Ethical Hacking - TCP IP Hijacking and examples

TCP/IP Hijacking

TCP/IP Hijacking is done when a genuine network connection of a another user can be accessed by an authorized user. To bypass the password authentication, TCP/IP Hijacking id usually done.

A TCP/IP connection is established as shown below −

TCP/IP Hijacking

Possibilities to do a TCP/IP Hijacking

To hijack TCP/IP connection, there are two possibilities −

  • Identify the seq which is a number that increases by 1, but there is no chance to predict it.
  • Use the Man-in-the-Middle attack which, in simple words, is a type of network sniffing. For sniffing, we use tools like Wireshark or Ethercap.

Example

To hijack TCP/IP connection, there are two possibilities −

  • The data transmission is monitored by an attacker over a network and the IPs of the two devices of a connection are identified.
  • When the hacker discovers the IP of one of the users, the connection of the other user can be put down by DoS attack and then resume communication by spoofing the IP of the disconnected user.
Possibilities of TCP/IP Hijacking

TCP/IP Hijacking Tools

1. Shijack :

Shijack is one of the best TCP/IP hijack tools. Python language is used to develop this tool.
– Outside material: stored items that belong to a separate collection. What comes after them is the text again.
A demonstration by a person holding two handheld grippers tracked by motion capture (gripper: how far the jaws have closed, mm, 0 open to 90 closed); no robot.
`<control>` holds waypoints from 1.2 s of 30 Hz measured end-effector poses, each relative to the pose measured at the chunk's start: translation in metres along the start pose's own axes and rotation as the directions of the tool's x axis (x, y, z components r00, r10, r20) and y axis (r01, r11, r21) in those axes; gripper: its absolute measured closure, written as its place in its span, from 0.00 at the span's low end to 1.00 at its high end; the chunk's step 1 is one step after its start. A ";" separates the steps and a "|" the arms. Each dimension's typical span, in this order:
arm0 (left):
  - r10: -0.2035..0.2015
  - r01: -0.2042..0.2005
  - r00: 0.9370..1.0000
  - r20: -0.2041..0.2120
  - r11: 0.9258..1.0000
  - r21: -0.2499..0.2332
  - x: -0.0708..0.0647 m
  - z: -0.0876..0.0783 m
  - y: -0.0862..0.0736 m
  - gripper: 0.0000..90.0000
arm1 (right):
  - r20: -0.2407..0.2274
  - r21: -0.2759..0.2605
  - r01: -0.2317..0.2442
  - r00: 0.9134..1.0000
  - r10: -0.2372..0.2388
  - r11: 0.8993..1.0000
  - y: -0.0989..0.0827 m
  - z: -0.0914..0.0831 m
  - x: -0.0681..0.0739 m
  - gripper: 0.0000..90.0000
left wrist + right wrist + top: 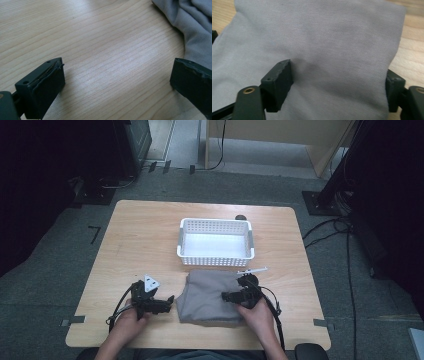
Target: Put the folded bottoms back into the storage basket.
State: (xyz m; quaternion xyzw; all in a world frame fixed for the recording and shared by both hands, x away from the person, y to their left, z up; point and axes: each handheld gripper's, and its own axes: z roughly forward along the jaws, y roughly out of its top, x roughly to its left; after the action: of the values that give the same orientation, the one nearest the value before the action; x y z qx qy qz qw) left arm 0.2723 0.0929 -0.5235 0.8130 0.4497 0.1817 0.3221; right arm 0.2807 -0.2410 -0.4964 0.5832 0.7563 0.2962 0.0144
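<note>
So I had a gripper in each hand at the wooden table [140,235], and the folded grey cloth [207,297] sat near my edge of it, a bit right of centre, just in front of the white perforated basket [216,242]. The basket was close behind the cloth's far edge, with only a thin strip of wood between them, so not much room to push that way. My left gripper [167,302] was spread wide open, jaws down low over bare wood just off the cloth's left edge; in the left gripper view the cloth [192,27] curled in at the top right corner, and its hem ran close to my right-hand jaw, though I couldn't tell if they actually touched. Plenty of free table to the left of that hand, all the way out to the table's edge. My right gripper [226,296] was over the right part of the cloth, also released and wide, nothing pinched. In the right gripper view the cloth [319,42] ran flat under both jaws, one jaw sat on the fabric and the other was right at the cloth's side edge where bare wood started. The cloth's near edge was close to the table's front edge by my right hand [257,312].
</note>
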 end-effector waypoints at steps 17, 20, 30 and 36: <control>0.002 -0.002 1.000 0.000 1.000 0.000 0.000 0.000 0.000 0.00 | -0.050 0.070 0.076 0.996 -0.073 0.995 0.015 -0.002 0.004 0.83; 0.002 -0.002 1.000 0.000 1.000 0.001 0.000 0.000 0.000 0.00 | -0.063 0.104 0.087 0.995 -0.081 0.991 0.022 -0.005 0.007 0.84; 0.001 -0.001 1.000 0.000 1.000 0.000 0.000 0.000 0.000 0.00 | -0.111 0.140 0.050 0.993 -0.035 0.989 0.038 -0.022 0.012 0.84; -0.001 0.001 1.000 0.000 1.000 -0.001 0.000 0.000 0.000 0.00 | -0.106 0.169 0.034 0.994 -0.016 0.985 0.057 -0.040 0.025 0.84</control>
State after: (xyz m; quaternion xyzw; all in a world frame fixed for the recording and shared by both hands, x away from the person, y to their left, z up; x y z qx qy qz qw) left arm 0.2724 0.0928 -0.5235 0.8126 0.4502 0.1816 0.3225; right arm 0.3083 -0.2276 -0.4291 0.5565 0.7858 0.2603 -0.0710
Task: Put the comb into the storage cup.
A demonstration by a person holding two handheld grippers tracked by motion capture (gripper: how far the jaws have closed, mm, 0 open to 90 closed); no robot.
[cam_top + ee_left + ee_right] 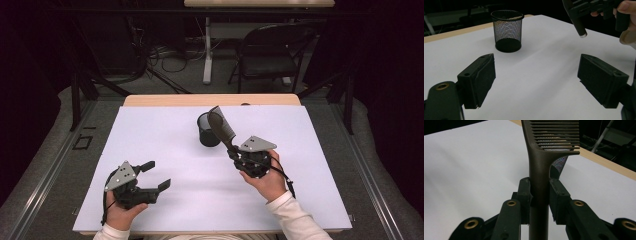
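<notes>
Broadly, a white sheet covers most of the wooden table, whose bare edge shows along the far side. Beyond the table a dark folding chair stands on the floor.

On the sheet, toward the far middle, a black mesh cup stands upright; the left gripper view shows it ahead with its round base flat on the sheet.

Nearer the person, the right gripper sits just right of the cup, held in the right hand. Its jaws are pressed against the handle of a dark comb, one on each side, as the right gripper view shows. The comb points up and away from the hand, with its toothed head over the cup's rim; whether it touches the rim I cannot tell. The handle's end sticks out below the grip in the left gripper view.

At the near left, the left gripper rests low over the sheet, well apart from the cup, its jaws spread wide with only bare sheet between them.
</notes>
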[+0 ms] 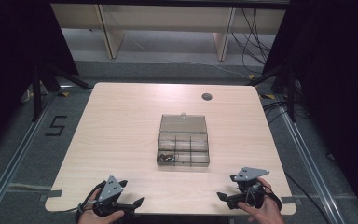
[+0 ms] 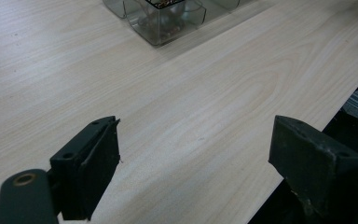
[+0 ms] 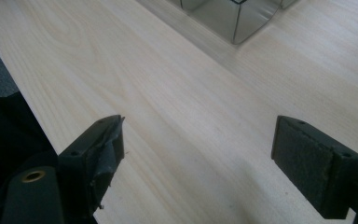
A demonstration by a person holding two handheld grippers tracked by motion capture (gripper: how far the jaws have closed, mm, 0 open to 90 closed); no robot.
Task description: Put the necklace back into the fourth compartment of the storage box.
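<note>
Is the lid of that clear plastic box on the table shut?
No, in the high view the clear box has its lid swung back flat on the table, leaving the compartments open.

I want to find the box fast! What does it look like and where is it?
Look at the middle of the pale wooden table. There sits a clear plastic box split into small compartments, its lid open toward the far side. Its front-left compartment holds small dark bits; the round grey hole beyond it is flat.
</note>
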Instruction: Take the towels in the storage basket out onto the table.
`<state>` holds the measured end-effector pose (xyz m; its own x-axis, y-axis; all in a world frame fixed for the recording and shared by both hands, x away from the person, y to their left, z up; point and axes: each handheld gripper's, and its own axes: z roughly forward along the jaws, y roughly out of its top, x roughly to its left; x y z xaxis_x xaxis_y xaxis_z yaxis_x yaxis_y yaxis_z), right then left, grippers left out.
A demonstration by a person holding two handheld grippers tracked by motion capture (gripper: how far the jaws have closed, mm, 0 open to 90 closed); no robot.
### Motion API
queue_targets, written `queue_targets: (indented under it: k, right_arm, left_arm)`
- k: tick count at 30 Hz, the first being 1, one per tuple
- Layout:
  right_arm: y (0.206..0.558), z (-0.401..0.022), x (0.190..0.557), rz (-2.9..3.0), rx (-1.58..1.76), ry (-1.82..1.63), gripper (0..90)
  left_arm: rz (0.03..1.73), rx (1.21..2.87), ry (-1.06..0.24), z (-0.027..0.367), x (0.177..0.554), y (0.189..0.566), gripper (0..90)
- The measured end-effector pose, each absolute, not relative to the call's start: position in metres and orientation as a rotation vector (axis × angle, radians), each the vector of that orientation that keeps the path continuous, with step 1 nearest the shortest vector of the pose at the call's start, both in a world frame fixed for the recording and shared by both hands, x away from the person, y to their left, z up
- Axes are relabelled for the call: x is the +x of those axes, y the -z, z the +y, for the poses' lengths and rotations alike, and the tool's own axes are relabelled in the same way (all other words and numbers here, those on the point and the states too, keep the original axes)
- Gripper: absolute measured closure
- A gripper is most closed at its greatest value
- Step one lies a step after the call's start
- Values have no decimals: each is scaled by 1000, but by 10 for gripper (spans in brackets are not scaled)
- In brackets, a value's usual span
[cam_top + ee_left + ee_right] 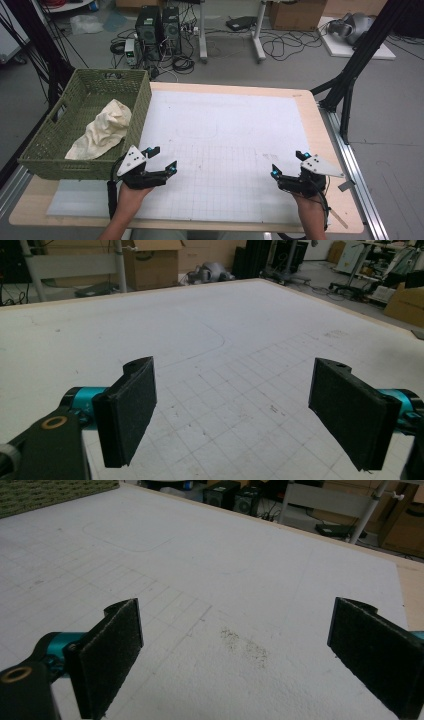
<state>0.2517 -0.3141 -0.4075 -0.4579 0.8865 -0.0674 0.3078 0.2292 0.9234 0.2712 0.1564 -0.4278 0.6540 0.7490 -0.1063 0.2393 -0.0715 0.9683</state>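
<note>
My left gripper (161, 159) hovers over the near-left part of the white gridded mat (220, 145), just right of the green woven basket (60, 150). Its jaws stand wide apart with nothing between them; in the left gripper view the left gripper (235, 410) has only bare mat (210, 340) between its black pads. My right gripper (288, 164) sits near the front right of the mat, also open and empty, and in the right gripper view the right gripper (235, 655) frames a dark smudge (245, 647) on the mat. A cream cloth (102, 130) lies crumpled inside the basket.
The basket stands on the table's left edge, overhanging the wooden tabletop (320, 130). Beyond the far edge are computer towers (157, 27), tangled cables and table legs on the floor. A black frame post (357, 55) rises at the right.
</note>
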Motion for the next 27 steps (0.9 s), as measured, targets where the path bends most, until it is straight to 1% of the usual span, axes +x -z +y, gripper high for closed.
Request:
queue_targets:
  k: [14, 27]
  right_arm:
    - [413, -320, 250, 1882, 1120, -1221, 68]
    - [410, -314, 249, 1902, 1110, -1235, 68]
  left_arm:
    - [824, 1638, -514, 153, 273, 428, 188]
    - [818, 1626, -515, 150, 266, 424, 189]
An example of a Shijack command is −

root:/home/root/hijack# ./shijack eth0 192.168.0.100 53517 192.168.0.200 23

Shijack Here, we are trying to hijack a Telnet connection between the two hosts.

2. Hunt :

Hunt is another popular tool used to hijack a TCP/IP connection.

Quick Tip

All the sessions which are unencrypted are susceptible to TCPIP hijacking. Hence encrypted protocols need to be used or sessions to be kept secured by using double authentication techniques.